Kümbetler içten kubbe, dıştan ise piramit ya da konik bir çatıyla örtülüyordu. Dört köşeli, çok köşeli formdaki Büyük Selçuklu kümbetleri genellikle iki katlı olarak yapılıyordu. Bu kümbetlerin alt kat mezar, üst kat ise mescit olarak kullanılıyordu. Kümbetlerin tepe örtüsü huni veya piramit külah şeklindedir fakat, içeriden kubbe olarak görülür. İslam öncesinde değişik ölü gömme gelenekleri olmasına karşın ölü önce yıkanır, daha sonra kefen giydirilirdi. Tabuta konan ceset ilkbahar ya da sonbaharda toprağa gömülmek üzere mumyalanarak çadırlarda bekletilirdi. İşte bu gelenek, anıtsal türbe yapılarının doğmasına neden olmuştur.

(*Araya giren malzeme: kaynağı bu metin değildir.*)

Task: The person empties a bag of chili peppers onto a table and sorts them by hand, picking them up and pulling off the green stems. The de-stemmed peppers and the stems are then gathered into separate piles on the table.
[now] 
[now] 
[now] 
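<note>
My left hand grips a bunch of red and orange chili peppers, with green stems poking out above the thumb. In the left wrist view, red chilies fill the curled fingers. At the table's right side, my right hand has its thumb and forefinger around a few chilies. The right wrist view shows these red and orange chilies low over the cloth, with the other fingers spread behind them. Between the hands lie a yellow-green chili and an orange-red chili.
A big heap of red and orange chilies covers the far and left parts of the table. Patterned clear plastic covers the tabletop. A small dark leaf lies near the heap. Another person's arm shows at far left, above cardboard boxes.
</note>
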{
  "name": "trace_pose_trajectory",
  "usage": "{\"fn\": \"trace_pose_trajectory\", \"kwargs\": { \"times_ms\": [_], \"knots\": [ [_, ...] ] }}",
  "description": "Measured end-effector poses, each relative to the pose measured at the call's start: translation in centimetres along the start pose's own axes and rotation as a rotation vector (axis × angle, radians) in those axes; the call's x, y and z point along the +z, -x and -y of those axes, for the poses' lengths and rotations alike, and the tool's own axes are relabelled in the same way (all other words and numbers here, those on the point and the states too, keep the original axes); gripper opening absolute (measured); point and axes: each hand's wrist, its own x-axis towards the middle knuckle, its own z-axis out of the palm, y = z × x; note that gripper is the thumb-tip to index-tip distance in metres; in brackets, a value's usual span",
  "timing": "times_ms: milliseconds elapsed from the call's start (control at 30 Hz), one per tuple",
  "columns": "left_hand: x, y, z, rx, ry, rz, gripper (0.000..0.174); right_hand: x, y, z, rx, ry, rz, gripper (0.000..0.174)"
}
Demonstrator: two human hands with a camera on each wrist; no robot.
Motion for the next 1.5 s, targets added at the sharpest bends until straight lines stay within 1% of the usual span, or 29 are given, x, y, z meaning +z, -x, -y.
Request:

Selçuklular’a ait en önemli kümbetler Kerkük, Erzurum, Ahlat (Bitlis), Gevaş (Van), Kayseri, Sivas,Tunceli, Tokat, Konya, Niğde, Kırşehir, Amasya, Akşehir, Isparta, Nahçıvan gibi şehirler de çok güzel kümbetler bulunmaktadır. Kerkük’teki Gök Kümbet, Niğde’deki Hüdavent Hatun, Tokat’taki Ali Tusi, Kayseri’deki Döner Kümbet ve Sırçalı Kümbet ile Ahlat’taki Ulu Kümbet en güzel örneklerdendir.
Kümbetler, mimari ahenkleri, çadır sanatını taşa ve mermere yansıtarak geçmişe çağrışım yapmaları, kendi eksenlerinde dönüyor ve yukarı doğru süzülüyor gibi duruşlarıyla insanı etkileyen birer harikadırlar.